Find the value of K for which the following equations have 2 roots: x^2 -3x +k help please.?

The equation x² - 3x + k = 0 has two roots.

Then, discriminant b² - 4ac > 0
(-3)² - 4(1)(k) > 0
9 - 4k > 0
-4k > -9
4k < 9
k < 9/4

An equation should have = somewhere so I
assume you mean x^2-3x+k=0.
There is not just one value of k so I assume
you mean the set of values of k.
This is where b^2-4ac>0 for different real roots. a=1,b=-3, c=k so
9-4k>0 which gives k<9/4.

Could be several answers?
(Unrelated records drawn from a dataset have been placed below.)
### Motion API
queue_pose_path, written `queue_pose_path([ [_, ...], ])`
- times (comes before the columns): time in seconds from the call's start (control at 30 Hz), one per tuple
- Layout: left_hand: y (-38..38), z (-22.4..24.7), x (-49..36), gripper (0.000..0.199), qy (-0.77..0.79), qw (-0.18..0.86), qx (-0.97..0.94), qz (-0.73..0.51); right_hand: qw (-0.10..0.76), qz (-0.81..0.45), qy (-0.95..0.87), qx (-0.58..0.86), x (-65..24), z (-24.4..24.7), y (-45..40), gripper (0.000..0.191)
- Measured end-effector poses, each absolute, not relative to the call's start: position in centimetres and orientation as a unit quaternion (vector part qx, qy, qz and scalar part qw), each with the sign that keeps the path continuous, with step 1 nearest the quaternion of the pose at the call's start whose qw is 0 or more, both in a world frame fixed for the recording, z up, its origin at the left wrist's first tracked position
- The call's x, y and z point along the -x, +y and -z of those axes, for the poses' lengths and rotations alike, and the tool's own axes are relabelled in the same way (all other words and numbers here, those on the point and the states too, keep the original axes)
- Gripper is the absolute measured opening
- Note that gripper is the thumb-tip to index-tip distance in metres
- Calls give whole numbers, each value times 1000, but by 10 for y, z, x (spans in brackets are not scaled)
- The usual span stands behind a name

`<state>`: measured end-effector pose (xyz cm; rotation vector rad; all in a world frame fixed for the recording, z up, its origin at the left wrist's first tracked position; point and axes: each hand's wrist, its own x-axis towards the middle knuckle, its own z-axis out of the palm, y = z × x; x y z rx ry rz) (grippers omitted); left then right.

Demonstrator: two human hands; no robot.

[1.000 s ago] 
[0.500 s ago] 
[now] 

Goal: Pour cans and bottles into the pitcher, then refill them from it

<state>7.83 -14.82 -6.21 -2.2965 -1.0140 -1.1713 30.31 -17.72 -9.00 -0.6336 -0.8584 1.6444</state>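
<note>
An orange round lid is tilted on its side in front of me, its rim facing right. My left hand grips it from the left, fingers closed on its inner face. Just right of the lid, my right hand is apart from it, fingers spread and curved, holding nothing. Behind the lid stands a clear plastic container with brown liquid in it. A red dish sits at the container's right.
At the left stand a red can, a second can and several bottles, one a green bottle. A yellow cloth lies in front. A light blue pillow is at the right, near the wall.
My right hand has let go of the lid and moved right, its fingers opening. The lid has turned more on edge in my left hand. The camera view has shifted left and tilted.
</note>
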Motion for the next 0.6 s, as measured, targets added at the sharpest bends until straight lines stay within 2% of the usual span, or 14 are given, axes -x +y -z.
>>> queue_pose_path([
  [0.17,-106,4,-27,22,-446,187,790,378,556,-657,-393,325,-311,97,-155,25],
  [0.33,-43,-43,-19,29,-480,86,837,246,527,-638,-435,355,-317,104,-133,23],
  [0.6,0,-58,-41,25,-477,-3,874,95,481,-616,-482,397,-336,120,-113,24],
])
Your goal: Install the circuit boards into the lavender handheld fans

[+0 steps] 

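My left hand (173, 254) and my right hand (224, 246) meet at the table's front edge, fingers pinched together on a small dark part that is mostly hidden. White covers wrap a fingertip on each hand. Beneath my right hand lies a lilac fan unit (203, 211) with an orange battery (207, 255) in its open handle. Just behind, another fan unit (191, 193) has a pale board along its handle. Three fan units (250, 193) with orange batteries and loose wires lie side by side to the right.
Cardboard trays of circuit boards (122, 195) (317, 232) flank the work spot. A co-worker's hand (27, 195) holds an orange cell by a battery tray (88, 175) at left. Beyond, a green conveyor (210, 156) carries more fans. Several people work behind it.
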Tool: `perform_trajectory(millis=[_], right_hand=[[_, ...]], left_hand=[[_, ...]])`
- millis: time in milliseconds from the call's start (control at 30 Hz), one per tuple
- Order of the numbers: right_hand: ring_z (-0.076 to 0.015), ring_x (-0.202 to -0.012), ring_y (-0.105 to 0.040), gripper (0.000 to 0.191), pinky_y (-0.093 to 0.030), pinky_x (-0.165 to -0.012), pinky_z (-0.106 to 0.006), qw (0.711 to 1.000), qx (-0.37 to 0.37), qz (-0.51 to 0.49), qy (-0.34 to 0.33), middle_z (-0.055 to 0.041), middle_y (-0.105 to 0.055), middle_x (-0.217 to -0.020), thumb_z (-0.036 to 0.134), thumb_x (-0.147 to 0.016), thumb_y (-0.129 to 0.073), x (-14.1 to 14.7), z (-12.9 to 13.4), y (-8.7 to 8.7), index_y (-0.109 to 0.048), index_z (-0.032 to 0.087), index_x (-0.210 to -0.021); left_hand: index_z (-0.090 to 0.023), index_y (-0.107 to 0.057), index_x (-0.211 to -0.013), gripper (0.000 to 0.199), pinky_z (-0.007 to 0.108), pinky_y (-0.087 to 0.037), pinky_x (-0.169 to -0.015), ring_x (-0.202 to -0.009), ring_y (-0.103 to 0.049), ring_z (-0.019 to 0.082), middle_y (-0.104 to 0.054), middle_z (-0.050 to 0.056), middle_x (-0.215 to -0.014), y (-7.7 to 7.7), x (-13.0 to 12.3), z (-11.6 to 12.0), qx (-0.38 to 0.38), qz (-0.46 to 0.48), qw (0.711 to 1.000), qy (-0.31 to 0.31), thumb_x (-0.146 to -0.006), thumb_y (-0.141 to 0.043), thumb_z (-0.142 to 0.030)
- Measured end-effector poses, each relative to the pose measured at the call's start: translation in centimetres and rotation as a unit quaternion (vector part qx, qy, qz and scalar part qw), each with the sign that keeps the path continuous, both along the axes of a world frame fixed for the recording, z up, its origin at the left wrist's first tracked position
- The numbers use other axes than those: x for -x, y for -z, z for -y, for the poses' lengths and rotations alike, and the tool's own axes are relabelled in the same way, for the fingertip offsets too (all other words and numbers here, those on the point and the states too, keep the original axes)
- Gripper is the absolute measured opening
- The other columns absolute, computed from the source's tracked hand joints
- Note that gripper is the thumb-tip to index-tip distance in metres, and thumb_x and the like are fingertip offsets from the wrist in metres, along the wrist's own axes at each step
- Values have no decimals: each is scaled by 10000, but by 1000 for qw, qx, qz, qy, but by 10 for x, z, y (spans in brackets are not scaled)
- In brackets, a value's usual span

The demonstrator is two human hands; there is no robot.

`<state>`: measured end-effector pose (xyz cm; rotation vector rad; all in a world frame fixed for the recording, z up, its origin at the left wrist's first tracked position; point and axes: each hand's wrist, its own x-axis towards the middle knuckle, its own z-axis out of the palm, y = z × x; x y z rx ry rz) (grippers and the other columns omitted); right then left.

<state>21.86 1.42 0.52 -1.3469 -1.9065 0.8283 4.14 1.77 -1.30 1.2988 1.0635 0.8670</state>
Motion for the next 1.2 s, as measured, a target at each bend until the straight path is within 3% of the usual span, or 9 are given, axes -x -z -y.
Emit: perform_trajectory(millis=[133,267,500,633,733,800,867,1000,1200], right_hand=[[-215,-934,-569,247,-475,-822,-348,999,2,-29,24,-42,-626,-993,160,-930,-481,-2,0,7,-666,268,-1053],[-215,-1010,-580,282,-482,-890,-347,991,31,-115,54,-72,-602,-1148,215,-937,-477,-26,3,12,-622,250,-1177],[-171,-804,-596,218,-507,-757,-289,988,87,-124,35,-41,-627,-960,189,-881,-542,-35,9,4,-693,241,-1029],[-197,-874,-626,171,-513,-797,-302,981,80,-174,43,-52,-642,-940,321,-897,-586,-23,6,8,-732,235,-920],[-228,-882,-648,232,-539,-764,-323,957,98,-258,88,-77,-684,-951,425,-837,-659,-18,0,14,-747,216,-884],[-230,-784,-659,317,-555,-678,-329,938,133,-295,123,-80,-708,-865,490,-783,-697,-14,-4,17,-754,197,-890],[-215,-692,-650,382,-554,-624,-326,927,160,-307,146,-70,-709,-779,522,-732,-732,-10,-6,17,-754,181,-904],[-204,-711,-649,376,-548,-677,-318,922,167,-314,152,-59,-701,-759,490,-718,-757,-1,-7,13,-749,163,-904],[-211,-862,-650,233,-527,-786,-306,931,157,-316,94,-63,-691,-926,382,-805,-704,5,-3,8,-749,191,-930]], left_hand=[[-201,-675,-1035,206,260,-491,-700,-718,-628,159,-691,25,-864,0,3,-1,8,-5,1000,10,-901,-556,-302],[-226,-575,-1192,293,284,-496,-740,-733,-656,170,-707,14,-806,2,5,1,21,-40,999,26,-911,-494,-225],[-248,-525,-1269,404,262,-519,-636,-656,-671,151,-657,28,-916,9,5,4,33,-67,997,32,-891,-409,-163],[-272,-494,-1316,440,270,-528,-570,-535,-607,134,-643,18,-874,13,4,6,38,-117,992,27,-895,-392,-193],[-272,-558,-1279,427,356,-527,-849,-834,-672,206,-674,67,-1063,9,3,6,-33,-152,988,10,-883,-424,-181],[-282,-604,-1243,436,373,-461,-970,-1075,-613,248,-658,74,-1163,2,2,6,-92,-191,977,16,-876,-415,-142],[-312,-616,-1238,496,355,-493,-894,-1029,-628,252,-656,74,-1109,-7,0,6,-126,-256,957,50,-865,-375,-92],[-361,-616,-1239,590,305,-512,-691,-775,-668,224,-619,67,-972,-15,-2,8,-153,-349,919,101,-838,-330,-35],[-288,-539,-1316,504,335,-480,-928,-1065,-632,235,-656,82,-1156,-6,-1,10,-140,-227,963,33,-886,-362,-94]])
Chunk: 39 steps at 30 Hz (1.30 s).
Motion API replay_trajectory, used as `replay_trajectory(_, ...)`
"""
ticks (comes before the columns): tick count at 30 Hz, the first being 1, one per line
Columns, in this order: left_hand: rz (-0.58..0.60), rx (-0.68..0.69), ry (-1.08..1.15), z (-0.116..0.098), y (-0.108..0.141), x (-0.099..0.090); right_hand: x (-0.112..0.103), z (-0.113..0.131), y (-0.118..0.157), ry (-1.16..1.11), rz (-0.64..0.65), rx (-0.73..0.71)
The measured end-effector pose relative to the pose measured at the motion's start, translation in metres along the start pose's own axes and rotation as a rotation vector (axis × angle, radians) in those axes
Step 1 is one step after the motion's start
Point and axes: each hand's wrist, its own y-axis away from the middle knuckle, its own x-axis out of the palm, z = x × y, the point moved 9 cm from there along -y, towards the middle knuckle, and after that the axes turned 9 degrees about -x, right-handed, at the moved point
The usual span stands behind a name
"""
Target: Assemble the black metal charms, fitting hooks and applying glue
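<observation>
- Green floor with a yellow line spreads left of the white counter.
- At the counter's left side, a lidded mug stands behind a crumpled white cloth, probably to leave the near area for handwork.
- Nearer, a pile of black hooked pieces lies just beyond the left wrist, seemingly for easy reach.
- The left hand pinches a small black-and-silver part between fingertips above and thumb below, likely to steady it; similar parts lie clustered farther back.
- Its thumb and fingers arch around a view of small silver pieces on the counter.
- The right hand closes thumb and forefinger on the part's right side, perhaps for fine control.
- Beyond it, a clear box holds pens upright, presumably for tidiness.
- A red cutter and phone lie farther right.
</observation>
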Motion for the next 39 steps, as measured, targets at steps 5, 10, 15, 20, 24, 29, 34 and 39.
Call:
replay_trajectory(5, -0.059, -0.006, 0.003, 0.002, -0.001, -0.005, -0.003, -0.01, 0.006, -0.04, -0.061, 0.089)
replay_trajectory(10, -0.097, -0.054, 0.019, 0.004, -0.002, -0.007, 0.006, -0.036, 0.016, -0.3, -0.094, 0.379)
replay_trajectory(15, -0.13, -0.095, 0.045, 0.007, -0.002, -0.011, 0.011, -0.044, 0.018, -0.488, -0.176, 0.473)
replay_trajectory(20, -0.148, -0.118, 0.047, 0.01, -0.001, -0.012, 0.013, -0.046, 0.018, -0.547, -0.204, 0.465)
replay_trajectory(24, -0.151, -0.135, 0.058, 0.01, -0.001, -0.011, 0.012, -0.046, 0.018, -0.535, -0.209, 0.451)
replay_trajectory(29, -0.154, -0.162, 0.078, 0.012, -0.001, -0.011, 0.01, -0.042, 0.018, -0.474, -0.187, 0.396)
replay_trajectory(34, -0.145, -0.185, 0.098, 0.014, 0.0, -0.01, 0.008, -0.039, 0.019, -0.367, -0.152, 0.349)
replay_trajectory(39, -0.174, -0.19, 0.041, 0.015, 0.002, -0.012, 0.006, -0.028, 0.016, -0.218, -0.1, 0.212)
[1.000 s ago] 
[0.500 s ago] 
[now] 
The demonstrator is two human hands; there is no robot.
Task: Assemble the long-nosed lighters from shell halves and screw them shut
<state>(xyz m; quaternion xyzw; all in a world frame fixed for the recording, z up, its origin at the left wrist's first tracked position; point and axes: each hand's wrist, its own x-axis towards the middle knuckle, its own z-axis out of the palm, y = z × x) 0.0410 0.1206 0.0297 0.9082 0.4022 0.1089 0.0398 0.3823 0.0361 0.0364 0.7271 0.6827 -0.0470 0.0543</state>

Any more information?

a = 1
b = -3
c = k

b^2 - 4ac
If negative = imaginary
b^2 - 4ac becomes (-3)^2 - 4*1*k
= 9 - 4k
k = 9/4

If k greater than 9/4 then discriminant negative = imaginary

let k = 9/4

x^2 - 3x + 9/4
solve for roots
x = (-b +/- sqrt(b^2-4ac))/2a
x = -(9/4) +/- sqrt (9 - 4*1*(9/4)) / 2
x = (-9/4) +- sqrt(9 - 9) / 2 = real roots

Answer: k less than 9/4 = real roots

let c = 10/4
x = (-10/4) +/- sqrt(9 - 4*1*(10/4)) / 2
x = (-10/4) +/- sqrt(9 - 10) / 2
sqrt (9-10) is negative causing roots = imaginary.

Answer: k greater than 9/4 makes the root imaginary.